When my body was born my eyes opened to three black haired women fanning the panic from me with the wide wings of a downy feathered bird. Fear was like salt on my skin or sugar from a slow-drying fruit and the gasping rushed out of me, frantic for a place to rest. I took stock of my body and felt horror at the responsibility of living among so much disorder. How would I do it? I longed to become formless again, to return to the shapeless energy of which I’d been constellated only a moment ago, quickly dissolving from my memory like a dream interrupted. I came into a human mind and assumed disaster. These women quickly swept me up before that program took hold, these women intervened at that tender moment between waking and remembering, and wrapped me up in their owl wings and the brown of their skin. I followed them with my eyes, learning how to be in this world. I found they were no different than the mothers I was born to, except that they had recalled the word ceremony from the recesses of their own genetics and lived into the word with a conscious knowing. But their movements, I knew them from the mothers that had raised me and the homes they kept.
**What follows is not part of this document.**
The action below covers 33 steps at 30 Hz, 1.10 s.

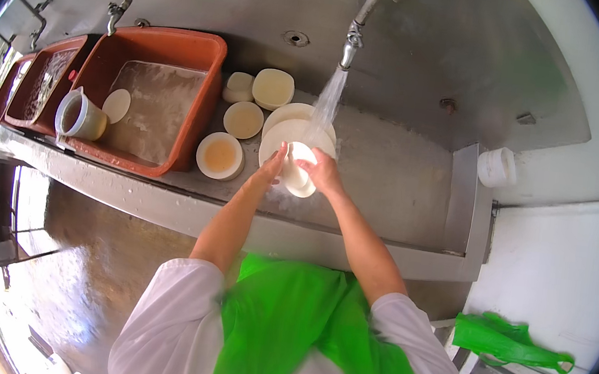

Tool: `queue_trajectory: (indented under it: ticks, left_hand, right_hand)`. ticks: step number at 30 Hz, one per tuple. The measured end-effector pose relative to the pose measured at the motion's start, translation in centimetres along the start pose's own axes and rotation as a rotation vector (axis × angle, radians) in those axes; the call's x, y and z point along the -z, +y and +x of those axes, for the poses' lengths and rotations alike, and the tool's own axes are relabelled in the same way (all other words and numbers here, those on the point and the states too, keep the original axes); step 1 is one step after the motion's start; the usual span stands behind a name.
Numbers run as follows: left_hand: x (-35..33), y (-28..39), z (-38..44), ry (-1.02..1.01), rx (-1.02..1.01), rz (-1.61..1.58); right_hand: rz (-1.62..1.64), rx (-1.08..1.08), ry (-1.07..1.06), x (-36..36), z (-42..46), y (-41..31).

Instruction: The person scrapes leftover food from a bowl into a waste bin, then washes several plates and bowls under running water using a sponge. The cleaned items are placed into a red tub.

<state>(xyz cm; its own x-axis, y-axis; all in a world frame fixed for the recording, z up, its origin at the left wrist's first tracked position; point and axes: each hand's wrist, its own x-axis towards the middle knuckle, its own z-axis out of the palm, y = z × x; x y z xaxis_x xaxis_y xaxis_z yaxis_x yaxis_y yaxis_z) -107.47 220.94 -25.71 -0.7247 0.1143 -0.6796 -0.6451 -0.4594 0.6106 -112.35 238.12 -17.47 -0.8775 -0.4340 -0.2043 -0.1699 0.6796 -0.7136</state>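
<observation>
Between my left hand point(274, 166) and my right hand point(325, 172) are small white dishes point(296, 178), held by their edges; how many overlap there cannot be told. They are just above larger white plates point(275, 134) piled in the metal sink. Water pours from a tap point(348, 54) onto the plates behind my fingers. Left of the plates stand a bowl with orange-tinted contents point(220, 156), a round cream bowl point(243, 120) and a stack of squarish bowls point(273, 87), with a smaller squarish stack point(239, 87) beside it.
An orange-brown plastic tub point(189, 135) of cloudy water stands at left, a white dish point(116, 106) inside it. A plastic jug point(77, 116) is at its near left corner. More tubs point(48, 86) stand beyond. The sink's metal front edge point(326, 243) crosses under my forearms.
</observation>
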Motion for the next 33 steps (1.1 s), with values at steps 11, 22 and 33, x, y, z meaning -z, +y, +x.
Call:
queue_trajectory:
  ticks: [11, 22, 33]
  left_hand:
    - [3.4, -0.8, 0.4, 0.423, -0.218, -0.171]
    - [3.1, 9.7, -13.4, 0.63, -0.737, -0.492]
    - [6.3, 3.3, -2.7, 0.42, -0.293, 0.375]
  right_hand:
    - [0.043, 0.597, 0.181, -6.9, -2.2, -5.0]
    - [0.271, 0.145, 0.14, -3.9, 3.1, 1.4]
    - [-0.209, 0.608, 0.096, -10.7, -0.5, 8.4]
These mothers of mine woke with the sun, one cooking while another trailed closely behind her, washing every pot she used, wiping every surface, maintaining an unbroken hum of conversation or laughter or bickering. Though they had forgotten the word ceremony, they carried the motions of their mothers and grandmothers in their bodies and imparted those ways of being upon me in a place so fundamental it could never be wiped clean, for it could not be cleaned of its essential nature.
When I choose to be born again, my name is Uta. I hold the wing in my hand and I remember how the owl died without ceremony, fallen to earth with hundreds of her siblings, perished without impact wound, death by an invisible pollutant, an atmospheric predator. There’s no proof of harm, except for the stillness, the breathlessness, the loss of life. Teacher holds me by the wing and brings me to the moonlight. She tells me, “You and the owl, there’s no difference between you, is there? You heal yourself, and she receives a healing. You don’t need worry about whose healing is whose.”
Lunar being, whisperer of untold truths: whose song do you sing? Your mourning song is our triumph song. You play the drum and return to present time, you return to consciousness. That hollow in your heart, you know only you can fill it. Nothing outside of you can replace the parts of you that departed at the time the trauma struck you. With a name, you call your essence back, but a name is only the beginning. A name is a path to walk and a story to weave. Soon, your prayer will be solid in the palm of your hand. A clay figure you animate with your breath, your prayer becomes a plea you make with your voice to the ones who can help you. Where you spoke to god, you now speak to mother, and grandmother, who were always your gods. And you tell them your prayer. And their healing is your healing. And so the prayer becomes real. Fleshy, textured, and complicated. Real.
I wake up to the promise of another chance at life to the sound of this prayer:
In search of new sounds, I give us a new name
I adorn my baby with a sweet song, and sigh out the sorrow
I adorn my baby with a sweet song, and sigh out the sorrow
My name is Uta and I know where I’m going.